Assigned task:
Look through the listing below, and wherever a line has the string "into", pull it out.

Provided entries:

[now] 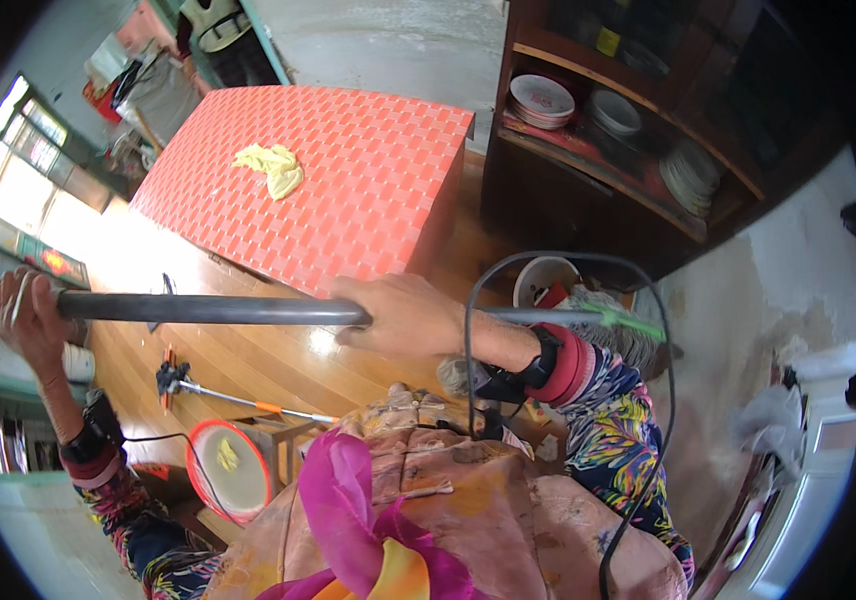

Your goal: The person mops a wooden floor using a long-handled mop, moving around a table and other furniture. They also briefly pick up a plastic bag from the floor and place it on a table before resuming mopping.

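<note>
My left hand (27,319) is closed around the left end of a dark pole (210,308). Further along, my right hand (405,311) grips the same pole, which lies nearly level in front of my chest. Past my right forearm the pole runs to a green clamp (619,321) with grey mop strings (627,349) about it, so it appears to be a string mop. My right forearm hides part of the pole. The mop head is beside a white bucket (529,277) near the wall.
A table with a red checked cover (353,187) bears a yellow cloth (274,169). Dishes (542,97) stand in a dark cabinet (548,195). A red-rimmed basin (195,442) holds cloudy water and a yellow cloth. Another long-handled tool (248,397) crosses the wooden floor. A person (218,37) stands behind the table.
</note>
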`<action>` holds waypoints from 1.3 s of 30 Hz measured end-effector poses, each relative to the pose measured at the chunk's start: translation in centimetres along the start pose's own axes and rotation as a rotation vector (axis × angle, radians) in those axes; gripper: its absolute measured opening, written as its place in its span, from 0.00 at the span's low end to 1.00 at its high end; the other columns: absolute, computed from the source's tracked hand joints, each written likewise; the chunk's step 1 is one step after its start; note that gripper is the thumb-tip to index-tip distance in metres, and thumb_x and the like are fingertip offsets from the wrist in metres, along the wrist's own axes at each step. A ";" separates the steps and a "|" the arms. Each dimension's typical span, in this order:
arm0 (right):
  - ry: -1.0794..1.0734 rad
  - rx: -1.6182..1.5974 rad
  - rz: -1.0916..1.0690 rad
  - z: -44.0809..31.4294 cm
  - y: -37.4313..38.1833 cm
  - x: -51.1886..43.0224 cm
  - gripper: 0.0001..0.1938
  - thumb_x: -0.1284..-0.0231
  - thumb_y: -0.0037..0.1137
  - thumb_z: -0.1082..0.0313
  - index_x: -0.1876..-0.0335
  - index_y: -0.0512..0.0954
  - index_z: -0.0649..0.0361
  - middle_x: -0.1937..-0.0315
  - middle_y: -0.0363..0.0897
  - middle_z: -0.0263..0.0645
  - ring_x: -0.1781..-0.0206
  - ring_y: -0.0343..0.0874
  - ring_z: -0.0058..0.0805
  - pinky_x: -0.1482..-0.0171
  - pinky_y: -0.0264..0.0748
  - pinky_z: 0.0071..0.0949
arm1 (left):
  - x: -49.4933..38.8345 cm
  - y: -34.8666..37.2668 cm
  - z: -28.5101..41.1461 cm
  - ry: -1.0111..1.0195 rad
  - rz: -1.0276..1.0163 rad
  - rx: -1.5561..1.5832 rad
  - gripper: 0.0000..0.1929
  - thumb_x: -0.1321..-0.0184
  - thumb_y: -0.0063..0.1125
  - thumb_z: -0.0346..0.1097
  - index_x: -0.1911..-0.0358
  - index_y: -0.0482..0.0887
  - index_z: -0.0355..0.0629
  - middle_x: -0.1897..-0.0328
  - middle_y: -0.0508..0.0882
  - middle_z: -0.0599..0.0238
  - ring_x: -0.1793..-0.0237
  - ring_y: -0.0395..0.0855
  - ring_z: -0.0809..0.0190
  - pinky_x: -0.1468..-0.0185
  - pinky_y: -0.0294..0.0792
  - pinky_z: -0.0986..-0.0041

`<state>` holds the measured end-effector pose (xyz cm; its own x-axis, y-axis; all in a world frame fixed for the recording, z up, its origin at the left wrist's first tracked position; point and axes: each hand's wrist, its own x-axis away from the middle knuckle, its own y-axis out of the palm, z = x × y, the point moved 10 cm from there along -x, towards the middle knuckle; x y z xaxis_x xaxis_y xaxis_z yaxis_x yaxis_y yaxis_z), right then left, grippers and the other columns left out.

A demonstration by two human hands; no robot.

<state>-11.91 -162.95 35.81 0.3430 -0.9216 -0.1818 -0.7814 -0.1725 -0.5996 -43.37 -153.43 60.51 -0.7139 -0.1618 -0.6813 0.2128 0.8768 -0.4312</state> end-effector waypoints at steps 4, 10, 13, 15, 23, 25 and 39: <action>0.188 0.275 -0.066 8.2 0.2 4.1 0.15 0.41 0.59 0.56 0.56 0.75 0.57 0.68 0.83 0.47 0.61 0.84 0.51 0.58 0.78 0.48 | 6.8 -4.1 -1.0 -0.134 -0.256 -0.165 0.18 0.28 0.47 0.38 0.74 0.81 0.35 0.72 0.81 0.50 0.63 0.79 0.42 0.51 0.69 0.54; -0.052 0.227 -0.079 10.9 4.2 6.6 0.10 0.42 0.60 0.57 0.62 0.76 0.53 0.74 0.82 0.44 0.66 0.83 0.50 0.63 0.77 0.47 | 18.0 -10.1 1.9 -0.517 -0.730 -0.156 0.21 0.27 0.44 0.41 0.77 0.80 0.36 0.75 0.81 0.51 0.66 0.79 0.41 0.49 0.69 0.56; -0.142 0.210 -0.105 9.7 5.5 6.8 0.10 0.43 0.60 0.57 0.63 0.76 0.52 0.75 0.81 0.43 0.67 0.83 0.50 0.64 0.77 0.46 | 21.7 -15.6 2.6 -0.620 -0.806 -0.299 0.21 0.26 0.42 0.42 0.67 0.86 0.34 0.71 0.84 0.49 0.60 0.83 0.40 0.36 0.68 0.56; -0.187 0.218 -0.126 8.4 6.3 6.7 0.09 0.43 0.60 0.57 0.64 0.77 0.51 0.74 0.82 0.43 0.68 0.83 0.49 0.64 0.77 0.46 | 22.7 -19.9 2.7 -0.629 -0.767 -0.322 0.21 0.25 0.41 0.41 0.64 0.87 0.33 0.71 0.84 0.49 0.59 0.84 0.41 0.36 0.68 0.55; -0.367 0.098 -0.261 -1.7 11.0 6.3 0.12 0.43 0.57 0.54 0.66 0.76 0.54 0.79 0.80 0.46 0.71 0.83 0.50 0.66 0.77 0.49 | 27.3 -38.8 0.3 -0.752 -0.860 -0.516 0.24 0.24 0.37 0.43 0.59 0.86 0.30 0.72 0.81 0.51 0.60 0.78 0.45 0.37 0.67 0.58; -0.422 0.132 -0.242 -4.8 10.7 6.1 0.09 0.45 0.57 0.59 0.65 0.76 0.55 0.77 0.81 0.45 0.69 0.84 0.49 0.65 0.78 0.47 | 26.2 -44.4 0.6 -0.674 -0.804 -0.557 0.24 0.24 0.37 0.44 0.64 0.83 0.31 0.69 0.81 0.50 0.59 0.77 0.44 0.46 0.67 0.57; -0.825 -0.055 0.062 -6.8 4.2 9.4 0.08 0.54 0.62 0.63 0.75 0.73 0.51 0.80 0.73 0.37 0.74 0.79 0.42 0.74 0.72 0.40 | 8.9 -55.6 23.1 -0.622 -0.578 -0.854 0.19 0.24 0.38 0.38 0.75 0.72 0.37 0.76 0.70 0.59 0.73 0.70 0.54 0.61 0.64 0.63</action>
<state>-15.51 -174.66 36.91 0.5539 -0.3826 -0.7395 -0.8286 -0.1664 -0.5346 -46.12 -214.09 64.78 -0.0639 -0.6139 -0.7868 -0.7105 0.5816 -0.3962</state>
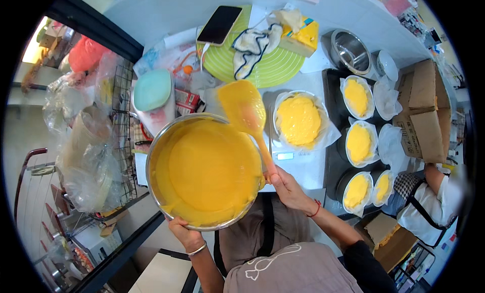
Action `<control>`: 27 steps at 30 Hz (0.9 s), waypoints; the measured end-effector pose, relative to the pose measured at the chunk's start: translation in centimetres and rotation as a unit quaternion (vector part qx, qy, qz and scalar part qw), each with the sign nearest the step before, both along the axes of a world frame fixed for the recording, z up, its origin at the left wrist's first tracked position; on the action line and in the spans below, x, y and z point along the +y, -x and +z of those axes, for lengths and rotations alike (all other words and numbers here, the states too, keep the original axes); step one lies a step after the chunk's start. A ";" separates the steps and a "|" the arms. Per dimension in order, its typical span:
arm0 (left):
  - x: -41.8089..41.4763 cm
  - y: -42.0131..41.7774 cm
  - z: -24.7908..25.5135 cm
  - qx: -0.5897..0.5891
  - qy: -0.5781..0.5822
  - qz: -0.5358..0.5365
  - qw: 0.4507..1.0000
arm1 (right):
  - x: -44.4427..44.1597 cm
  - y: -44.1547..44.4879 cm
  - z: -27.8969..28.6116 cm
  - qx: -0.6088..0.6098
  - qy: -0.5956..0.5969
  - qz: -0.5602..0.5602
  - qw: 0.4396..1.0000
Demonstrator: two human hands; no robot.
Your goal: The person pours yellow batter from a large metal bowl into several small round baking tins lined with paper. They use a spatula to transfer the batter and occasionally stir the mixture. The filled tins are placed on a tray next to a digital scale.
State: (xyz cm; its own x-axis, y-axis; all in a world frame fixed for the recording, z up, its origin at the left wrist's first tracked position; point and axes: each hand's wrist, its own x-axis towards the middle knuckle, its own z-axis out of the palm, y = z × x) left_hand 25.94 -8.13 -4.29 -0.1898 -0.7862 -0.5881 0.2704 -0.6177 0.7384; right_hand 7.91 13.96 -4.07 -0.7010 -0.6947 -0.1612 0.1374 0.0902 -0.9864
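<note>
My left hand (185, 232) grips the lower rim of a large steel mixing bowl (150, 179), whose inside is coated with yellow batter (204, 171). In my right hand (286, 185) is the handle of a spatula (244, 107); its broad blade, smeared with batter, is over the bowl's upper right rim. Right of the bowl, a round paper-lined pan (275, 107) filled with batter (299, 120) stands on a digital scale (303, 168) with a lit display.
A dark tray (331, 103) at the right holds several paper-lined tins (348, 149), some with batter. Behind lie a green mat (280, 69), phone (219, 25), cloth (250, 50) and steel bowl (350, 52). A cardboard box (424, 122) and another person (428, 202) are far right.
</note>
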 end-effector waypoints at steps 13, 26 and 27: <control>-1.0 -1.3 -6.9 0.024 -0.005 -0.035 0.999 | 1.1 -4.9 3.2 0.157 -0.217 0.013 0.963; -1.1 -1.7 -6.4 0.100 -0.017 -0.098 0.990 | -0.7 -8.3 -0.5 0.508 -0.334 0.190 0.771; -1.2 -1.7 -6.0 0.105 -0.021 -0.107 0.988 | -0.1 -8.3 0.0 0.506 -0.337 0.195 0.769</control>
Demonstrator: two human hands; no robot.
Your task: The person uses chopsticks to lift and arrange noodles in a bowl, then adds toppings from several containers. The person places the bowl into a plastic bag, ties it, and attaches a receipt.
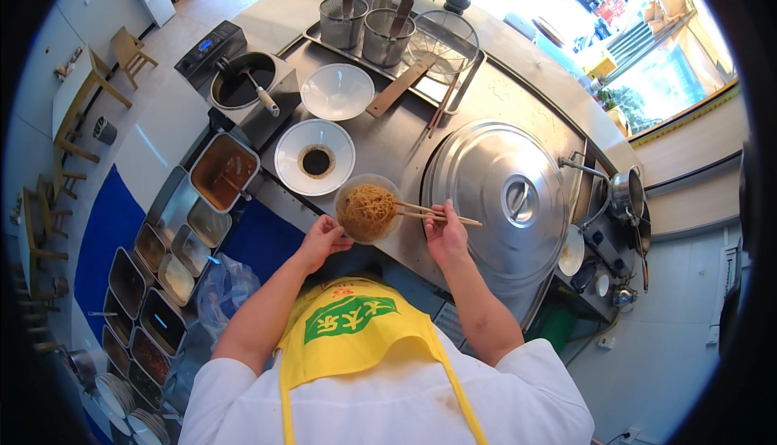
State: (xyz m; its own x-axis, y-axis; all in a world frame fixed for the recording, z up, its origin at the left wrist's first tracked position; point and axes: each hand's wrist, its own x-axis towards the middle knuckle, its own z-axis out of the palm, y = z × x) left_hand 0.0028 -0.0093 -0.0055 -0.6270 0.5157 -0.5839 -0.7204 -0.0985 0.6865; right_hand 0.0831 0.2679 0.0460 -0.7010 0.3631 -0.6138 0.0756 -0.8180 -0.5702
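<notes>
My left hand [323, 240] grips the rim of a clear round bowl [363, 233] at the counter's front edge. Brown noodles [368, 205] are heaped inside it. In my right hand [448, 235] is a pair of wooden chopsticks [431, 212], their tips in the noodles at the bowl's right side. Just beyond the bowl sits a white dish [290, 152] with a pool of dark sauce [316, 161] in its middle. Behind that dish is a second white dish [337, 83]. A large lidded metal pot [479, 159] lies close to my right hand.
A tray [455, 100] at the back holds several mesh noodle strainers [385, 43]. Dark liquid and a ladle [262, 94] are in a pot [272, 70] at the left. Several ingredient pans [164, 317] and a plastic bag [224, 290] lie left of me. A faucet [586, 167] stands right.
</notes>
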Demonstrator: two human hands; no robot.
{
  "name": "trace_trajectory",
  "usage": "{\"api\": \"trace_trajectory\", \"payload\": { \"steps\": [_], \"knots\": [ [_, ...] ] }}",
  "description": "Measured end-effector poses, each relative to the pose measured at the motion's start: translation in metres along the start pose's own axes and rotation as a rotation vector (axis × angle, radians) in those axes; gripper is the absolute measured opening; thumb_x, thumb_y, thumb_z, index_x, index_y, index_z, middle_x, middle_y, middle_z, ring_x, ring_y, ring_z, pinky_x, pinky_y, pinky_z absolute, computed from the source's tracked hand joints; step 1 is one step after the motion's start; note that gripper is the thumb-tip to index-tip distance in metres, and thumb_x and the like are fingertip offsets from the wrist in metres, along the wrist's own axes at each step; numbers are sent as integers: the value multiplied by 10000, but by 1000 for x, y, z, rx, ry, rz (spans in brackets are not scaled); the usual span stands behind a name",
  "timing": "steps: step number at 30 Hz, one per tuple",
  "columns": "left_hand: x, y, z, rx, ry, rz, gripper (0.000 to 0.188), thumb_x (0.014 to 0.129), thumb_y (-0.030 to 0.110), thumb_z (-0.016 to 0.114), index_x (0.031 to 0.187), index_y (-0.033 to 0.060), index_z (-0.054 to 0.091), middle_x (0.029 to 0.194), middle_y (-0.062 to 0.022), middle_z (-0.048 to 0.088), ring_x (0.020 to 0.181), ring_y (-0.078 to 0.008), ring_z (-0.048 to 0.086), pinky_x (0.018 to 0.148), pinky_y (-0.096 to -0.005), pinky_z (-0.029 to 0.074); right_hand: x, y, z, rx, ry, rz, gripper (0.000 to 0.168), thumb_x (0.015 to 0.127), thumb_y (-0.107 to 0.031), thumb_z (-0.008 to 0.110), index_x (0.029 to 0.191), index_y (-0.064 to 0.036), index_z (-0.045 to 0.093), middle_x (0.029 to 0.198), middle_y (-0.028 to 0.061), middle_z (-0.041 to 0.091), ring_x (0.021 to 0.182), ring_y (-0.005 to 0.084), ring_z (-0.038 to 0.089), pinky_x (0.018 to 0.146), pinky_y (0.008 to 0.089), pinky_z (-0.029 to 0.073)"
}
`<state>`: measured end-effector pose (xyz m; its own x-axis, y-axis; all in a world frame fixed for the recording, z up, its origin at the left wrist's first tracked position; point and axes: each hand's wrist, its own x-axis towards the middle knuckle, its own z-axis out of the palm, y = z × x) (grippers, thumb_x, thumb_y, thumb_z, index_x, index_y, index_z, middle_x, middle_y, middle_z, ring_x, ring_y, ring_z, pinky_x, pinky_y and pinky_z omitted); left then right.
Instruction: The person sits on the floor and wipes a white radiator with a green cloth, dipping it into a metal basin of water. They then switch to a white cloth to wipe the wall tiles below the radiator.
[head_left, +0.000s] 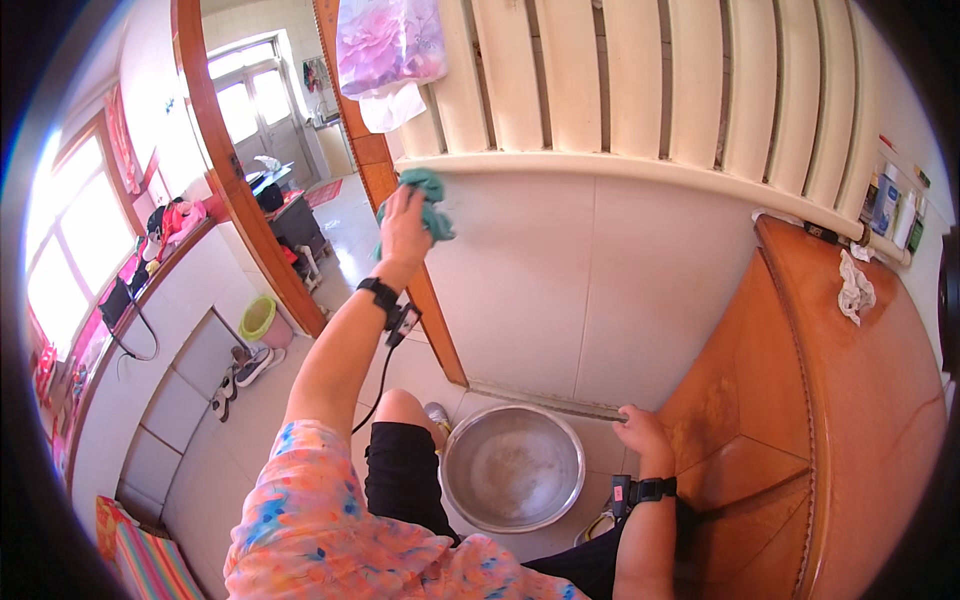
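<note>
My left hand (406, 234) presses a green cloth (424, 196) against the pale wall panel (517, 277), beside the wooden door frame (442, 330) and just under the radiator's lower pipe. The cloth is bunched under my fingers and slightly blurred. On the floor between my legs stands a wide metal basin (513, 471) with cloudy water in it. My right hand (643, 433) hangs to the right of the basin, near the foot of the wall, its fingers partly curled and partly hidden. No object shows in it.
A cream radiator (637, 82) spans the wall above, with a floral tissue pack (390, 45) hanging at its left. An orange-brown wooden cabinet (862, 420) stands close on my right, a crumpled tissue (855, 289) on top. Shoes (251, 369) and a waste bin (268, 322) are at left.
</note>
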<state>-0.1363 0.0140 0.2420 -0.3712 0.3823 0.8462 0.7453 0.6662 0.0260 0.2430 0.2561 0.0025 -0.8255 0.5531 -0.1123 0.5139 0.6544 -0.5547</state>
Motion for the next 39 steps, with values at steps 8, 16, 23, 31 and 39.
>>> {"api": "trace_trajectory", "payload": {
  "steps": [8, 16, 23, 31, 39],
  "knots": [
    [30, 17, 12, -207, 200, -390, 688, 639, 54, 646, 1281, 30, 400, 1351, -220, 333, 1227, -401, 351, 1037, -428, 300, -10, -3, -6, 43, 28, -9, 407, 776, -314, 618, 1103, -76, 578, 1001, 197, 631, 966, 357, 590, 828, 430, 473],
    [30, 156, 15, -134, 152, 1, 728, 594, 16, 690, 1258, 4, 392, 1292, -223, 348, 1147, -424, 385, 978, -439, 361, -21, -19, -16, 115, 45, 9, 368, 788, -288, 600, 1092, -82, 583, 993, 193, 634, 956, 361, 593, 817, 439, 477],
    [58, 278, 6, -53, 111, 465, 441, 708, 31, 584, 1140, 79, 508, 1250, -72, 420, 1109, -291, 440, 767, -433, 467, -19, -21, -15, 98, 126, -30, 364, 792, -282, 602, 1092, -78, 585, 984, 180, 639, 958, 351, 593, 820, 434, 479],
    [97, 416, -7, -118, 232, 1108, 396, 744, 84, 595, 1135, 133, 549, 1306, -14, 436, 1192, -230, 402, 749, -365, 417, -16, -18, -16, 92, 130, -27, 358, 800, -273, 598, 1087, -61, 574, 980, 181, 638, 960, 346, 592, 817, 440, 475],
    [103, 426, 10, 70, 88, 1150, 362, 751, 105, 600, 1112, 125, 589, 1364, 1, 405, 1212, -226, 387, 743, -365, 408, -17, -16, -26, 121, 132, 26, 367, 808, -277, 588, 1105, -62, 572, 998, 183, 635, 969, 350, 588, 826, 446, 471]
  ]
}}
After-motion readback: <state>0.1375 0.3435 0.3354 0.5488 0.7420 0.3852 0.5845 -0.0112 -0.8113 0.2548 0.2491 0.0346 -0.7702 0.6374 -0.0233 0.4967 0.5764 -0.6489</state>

Solution for this task:
Your goal: The person pours yellow batter from a large metal bowl into several small round baking tins lined with paper. They use a spatula to transfer the batter and occasionally stir the mixture. The filled tins are placed on a tray next to a digital scale.
Your task: The person uses chopsticks to lift and arrange noodles in a bowl, then adds toppings from several containers. The person places the bowl into a plastic bag, ties it, and attaches a receipt.
Instruction: The person sits on the floor and wipes a white radiator with a green cloth, dipping it into a metal basin of water. They then switch to a white cloth to wipe the wall tiles below the radiator.

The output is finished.